What you will do:
All lines of the records below that contain the word "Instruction" must be listed.

(Dataset excerpts)

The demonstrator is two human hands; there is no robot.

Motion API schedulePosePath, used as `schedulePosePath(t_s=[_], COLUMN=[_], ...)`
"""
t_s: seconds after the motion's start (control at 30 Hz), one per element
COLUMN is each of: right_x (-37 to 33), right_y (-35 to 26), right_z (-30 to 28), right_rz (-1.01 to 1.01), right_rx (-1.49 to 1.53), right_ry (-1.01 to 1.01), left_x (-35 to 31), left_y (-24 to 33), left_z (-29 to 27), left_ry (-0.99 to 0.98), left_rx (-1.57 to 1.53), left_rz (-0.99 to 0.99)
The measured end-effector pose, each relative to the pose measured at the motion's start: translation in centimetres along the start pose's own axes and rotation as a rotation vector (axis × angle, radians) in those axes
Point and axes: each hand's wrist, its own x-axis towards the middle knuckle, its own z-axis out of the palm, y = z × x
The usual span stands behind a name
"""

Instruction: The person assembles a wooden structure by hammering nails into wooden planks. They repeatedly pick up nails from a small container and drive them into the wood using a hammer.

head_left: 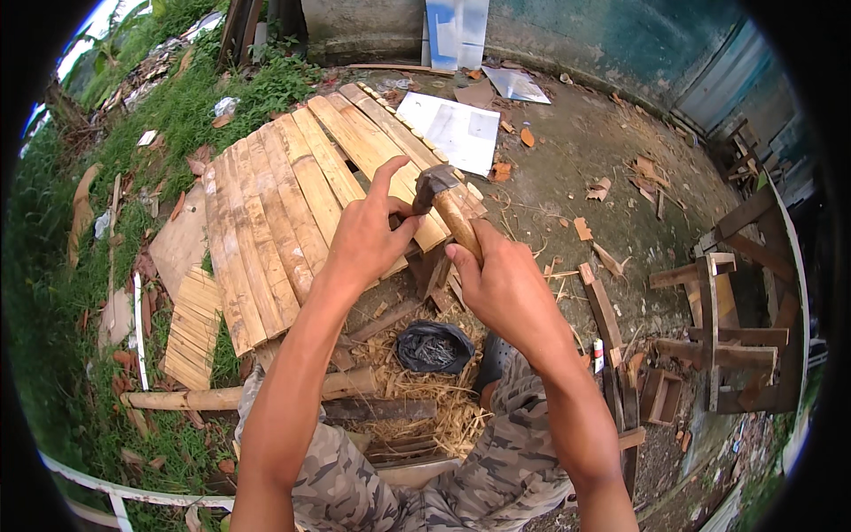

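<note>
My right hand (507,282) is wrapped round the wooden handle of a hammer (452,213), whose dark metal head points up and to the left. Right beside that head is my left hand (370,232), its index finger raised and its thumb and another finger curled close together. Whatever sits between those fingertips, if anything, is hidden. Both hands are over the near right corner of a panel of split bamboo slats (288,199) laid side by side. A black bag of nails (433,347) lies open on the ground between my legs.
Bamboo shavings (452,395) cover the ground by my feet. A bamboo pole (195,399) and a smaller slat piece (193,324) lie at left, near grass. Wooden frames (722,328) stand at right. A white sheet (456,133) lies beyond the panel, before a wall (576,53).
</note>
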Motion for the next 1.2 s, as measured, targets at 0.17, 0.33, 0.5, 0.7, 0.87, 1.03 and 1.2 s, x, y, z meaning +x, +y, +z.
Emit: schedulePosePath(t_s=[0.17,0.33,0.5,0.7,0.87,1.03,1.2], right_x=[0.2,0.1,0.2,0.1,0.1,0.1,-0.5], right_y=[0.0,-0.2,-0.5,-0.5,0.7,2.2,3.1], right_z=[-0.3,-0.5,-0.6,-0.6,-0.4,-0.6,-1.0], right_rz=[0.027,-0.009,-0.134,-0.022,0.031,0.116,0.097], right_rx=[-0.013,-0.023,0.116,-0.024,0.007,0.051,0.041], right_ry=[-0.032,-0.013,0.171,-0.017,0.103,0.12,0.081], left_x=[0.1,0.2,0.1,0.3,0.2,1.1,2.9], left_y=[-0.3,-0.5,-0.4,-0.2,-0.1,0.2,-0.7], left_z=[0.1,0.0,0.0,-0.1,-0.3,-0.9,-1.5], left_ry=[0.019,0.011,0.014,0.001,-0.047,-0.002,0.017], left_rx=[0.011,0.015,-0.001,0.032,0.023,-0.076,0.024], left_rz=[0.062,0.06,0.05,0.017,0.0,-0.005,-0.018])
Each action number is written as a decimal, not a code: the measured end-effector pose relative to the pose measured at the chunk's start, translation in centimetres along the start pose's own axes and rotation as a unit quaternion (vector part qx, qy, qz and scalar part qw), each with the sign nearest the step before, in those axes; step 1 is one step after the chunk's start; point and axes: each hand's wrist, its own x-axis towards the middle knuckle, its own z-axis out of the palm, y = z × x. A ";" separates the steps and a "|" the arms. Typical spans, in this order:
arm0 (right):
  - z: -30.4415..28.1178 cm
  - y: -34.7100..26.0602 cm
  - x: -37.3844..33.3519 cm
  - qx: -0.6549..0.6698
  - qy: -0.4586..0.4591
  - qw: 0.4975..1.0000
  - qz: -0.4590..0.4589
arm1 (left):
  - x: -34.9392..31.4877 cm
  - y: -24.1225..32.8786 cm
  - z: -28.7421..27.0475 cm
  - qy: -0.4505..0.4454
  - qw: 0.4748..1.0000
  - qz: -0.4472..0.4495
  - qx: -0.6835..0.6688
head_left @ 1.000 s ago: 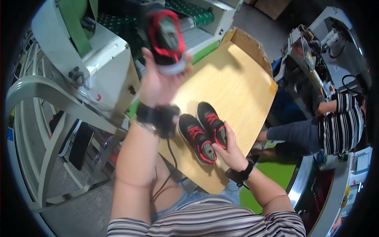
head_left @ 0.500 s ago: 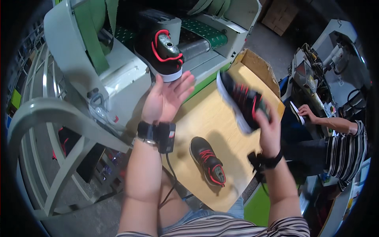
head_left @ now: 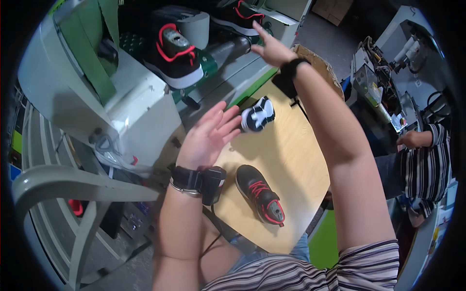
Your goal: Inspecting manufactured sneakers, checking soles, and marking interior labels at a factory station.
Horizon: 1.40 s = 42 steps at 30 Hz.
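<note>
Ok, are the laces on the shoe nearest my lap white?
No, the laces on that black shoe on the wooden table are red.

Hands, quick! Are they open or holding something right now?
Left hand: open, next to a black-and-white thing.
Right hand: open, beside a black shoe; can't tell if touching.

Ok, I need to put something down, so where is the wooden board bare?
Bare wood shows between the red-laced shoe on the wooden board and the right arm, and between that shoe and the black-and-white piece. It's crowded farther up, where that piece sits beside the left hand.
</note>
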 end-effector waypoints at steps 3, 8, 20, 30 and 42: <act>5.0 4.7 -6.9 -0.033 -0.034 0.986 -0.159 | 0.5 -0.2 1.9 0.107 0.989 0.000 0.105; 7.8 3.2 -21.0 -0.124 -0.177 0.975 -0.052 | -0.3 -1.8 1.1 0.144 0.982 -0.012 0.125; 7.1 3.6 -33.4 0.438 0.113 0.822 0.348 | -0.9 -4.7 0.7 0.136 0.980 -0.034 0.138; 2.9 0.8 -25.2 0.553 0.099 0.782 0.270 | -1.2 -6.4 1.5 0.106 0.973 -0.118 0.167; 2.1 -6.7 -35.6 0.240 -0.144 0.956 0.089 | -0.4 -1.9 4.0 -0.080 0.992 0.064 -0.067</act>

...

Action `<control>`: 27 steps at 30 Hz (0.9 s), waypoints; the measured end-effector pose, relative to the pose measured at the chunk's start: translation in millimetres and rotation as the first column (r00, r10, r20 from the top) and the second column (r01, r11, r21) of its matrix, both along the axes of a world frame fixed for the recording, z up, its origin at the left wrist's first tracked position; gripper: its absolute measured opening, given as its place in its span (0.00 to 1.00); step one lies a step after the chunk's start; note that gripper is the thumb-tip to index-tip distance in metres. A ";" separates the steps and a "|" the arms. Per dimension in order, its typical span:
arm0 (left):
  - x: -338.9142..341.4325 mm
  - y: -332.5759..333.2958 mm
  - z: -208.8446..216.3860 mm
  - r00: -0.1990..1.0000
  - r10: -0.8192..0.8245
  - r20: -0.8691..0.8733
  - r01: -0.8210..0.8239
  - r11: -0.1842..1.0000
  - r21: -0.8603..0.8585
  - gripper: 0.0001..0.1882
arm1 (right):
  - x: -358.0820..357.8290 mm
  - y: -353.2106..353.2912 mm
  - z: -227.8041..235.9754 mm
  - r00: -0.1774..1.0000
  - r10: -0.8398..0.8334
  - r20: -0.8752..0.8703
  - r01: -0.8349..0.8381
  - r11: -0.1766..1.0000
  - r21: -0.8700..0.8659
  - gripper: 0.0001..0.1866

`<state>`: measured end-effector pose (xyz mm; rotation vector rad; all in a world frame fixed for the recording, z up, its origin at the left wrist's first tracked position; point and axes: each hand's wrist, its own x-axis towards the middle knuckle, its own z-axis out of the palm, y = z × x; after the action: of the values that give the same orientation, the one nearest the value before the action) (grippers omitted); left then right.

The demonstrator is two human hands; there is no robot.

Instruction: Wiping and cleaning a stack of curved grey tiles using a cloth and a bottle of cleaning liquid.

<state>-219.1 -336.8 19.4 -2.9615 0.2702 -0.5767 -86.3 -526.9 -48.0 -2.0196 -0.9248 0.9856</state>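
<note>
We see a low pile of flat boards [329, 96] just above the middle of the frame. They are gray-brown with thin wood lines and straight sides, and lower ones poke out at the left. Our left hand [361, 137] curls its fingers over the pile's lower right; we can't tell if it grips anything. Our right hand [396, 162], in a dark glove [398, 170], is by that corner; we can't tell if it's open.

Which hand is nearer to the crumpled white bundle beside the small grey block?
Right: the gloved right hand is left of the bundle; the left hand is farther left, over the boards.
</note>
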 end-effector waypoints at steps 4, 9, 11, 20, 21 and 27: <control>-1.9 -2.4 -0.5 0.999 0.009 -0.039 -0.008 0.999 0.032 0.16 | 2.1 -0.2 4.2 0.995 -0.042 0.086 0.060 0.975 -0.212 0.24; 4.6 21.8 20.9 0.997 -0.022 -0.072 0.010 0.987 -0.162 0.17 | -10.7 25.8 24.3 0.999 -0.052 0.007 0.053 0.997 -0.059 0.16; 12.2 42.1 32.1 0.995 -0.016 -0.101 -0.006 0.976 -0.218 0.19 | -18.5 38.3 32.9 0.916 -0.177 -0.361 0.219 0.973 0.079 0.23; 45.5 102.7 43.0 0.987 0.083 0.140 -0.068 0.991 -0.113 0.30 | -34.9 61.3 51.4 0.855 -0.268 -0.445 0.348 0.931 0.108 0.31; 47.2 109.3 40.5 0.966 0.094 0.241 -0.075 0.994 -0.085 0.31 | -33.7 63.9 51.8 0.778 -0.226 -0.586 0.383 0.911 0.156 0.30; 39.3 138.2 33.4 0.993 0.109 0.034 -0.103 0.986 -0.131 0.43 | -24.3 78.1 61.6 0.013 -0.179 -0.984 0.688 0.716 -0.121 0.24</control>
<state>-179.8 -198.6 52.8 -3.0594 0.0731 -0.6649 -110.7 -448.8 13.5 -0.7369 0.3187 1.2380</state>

Result of the task:
Instruction: The person assembles a wooden structure by hammering nails into wooden planks. They repeatedly pick up nails from a small container and drive them into the wood using a hammer.
Instruction: Wiping and cleaning a stack of curved grey tiles using a cloth and a bottle of cleaning liquid.

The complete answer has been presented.